JAKARTA — Penyelenggaraan haji 1445 H/2024 M bakal menjadi momen terakhir kepemimpinan Presiden Joko Widodo (Jokowi). Menteri Agama (Menag) Yaqut Cholil Qoumas bertekad penyelenggaraan haji tahun ini menjadi yang terbaik sepanjang sejarah Indonesia.
Dalam beberapa kesempatan, Menag mengingatkan pentingnya memberikan pelayanan terbaik bagi jemaah haji Indonesia, dengan menekankan bahwa tahun ini harus menjadi penyelenggaraan haji terbaik selama masa jabatan Presiden Jokowi.
“Seperti yang saya ungkapkan sebelumnya, kita harus memberikan pelayanan terbaik bagi jemaah haji Indonesia. Tahun ini harus jadi penyelenggaraan haji terbaik semasa jabatan Presiden Jokowi,” tandasnya.
Senada dengan Menag, Staf Khusus Menteri Agama Bidang Media dan Komunikasi Publik Wibowo Prasetyo menyampaikan,
“Pak Menteri tidak main-main menekankan hal tersebut. Karenanya, kita semua, Bapak Ibu yang bertugas di lapangan, juga harus mampu mewujudkan hal ini,” ujarnya saat pembekalan akhir kepada Petugas Penyelenggara Ibadah Haji (PPIH) Arab Saudi Asrama Haji Pondok Gede Jakarta, Selasa (14/5/2024) malam.
Lantas, apa saja janji-janji Menag Yaqut?

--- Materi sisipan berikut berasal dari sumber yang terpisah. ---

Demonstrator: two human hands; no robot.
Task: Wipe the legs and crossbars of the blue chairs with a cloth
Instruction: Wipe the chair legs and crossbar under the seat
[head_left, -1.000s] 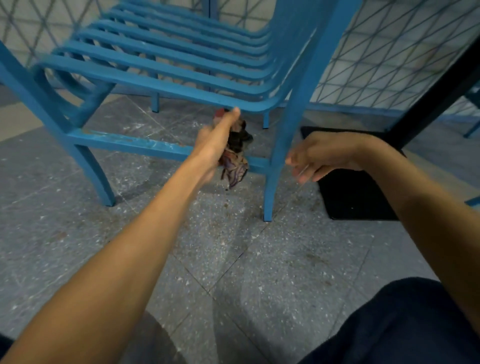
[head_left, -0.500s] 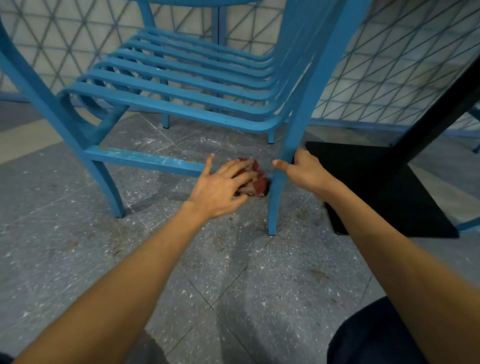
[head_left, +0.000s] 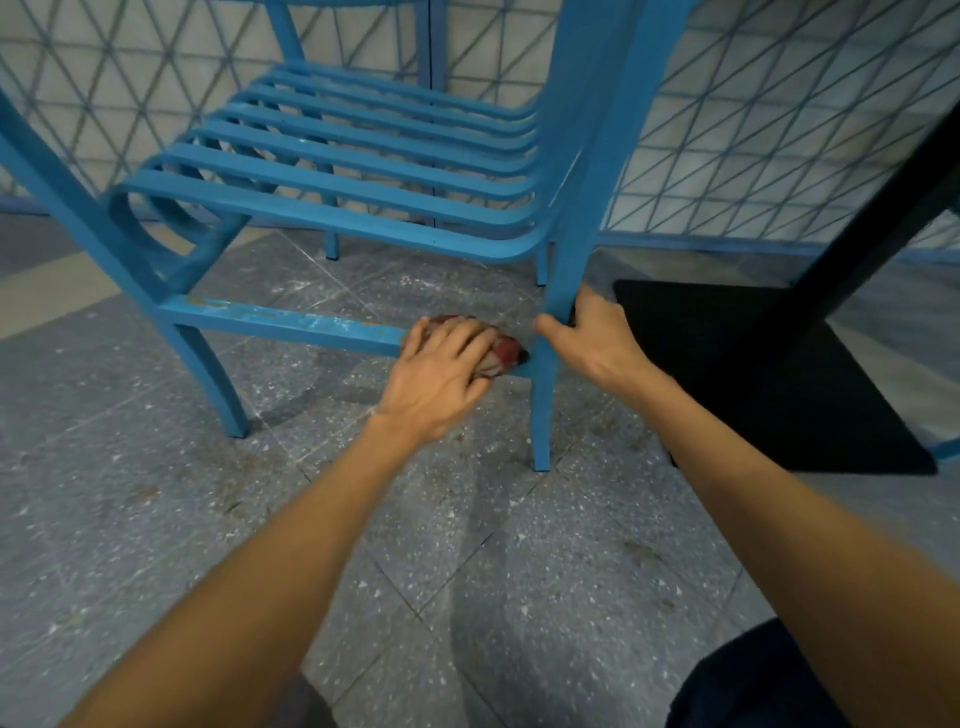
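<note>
A second ago the left hand (head_left: 441, 379) held the cloth (head_left: 501, 356) dangling off the crossbar (head_left: 291, 325). Now its spread fingers press the wadded cloth onto the crossbar, right against the leg (head_left: 543, 415). The right hand (head_left: 597, 343), which was free then, now clasps the leg just above that joint, likely steadying the chair. The wiping of this bar seems ready to start, running away from the leg. The cloth lies under the left hand, just beside the right thumb.
</note>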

Menindak Tegas Biro Travel yang Berangkatkan Jemaah Secara Ilegal
Menag menegaskan soal aturan penggunaan visa resmi yang sah untuk ibadah haji. Calon jamaah haji Indonesia diharuskan memakai cara-cara sesuai prosedur. Jika tidak, pemerintah akan memberi sanksi tegas.

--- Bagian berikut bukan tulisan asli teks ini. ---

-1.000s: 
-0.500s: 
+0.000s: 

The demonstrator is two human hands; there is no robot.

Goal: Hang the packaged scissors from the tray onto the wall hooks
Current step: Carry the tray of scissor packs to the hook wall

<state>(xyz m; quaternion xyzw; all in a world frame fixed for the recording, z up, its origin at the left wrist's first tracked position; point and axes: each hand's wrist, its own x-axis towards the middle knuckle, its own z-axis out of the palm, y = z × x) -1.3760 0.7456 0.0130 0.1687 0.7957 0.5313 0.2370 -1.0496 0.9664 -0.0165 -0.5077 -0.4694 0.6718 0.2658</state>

“Visa yang boleh digunakan untuk melaksanakan haji itu hanya bisa resmi yang dikeluarkan oleh Kerajaan Arab Saudi. Di luar itu tidak boleh. Termasuk visa ziarah dan yang lainnya. Pemerintah Kerajaan Arab Saudi akan melakukan tindakan tegas terhadap siapapun yang menggunakan isa di luar visa haji resmi,” tegas Yaqut dalam keterangan resminya, usai mengadakan pertemuan dengan Menteri Haji dan Umrah Arab Saudi Tawfiq bin Fawzan Al Rabiah pada Selasa, 30 April 2024 di Four Seasons Hotel, Jakarta.

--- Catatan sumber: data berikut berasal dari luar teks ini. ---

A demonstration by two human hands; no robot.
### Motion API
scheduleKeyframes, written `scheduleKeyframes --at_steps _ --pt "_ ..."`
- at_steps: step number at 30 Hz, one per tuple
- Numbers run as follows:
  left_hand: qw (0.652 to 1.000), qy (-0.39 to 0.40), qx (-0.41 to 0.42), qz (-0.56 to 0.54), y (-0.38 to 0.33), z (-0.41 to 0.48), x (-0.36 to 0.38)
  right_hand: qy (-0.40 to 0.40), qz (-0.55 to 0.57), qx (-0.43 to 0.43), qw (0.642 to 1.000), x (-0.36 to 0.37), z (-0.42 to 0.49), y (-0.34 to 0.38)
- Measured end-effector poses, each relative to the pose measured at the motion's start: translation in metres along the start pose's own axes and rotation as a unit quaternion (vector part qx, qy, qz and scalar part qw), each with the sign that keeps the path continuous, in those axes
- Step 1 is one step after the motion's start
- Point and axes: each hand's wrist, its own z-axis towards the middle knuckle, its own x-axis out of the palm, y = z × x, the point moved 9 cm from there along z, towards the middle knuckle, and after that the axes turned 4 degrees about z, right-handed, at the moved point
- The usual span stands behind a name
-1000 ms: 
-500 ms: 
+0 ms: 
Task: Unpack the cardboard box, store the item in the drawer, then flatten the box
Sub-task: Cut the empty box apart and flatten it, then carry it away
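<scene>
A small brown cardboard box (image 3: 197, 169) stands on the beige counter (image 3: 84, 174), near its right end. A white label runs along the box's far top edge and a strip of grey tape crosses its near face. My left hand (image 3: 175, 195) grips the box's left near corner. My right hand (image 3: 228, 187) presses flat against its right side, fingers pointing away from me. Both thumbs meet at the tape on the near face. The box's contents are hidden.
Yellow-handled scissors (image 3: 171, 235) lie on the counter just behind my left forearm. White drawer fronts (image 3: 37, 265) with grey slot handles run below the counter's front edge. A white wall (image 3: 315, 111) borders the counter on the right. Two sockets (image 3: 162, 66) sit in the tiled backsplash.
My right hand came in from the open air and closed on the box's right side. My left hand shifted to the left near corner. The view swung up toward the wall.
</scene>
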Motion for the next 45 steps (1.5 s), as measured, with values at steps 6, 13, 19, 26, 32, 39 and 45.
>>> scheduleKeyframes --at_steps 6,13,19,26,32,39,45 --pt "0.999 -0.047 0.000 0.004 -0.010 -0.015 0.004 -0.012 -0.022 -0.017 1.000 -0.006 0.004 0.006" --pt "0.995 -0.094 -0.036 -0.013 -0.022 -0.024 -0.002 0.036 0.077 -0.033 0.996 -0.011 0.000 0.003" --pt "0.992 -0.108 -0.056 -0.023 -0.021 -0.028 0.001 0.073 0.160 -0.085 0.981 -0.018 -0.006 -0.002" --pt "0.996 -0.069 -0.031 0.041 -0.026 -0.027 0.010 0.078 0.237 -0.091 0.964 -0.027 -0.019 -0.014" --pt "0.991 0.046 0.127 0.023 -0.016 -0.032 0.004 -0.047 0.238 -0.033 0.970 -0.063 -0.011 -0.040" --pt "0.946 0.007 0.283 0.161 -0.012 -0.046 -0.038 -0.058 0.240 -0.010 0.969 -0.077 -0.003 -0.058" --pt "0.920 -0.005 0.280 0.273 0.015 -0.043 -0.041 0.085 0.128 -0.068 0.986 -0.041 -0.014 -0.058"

Namun, Yaqut tidak merinci lebih lanjut tindakan tegas apa yang diambil jika mendapat ada pihak yang menyalahi prosedur. Pemerintah Indonesia, menurutnya, akan menindak pemilik travel dan biro pelayanan haji menggunakan cara ilegal.
“Selain visa haji, pasti ada tindakan tegas di sana. Kami juga akan melakukan tindakan tegas bagi travel dan biro haji yang nekat memberangkatkan jamaah tanpa visa resmi. Kalau haji, harus menggunakan prosedur yang benar dan itu hanya diberikan oleh pemerintah Arab Saudi,” tuturnya.
Pihaknya mewanti-wanti agar calon jamaah haji mengikuti semua ketentuan yang telah ditetapkan oleh pemerintah Indonesia dan Arab Saudi.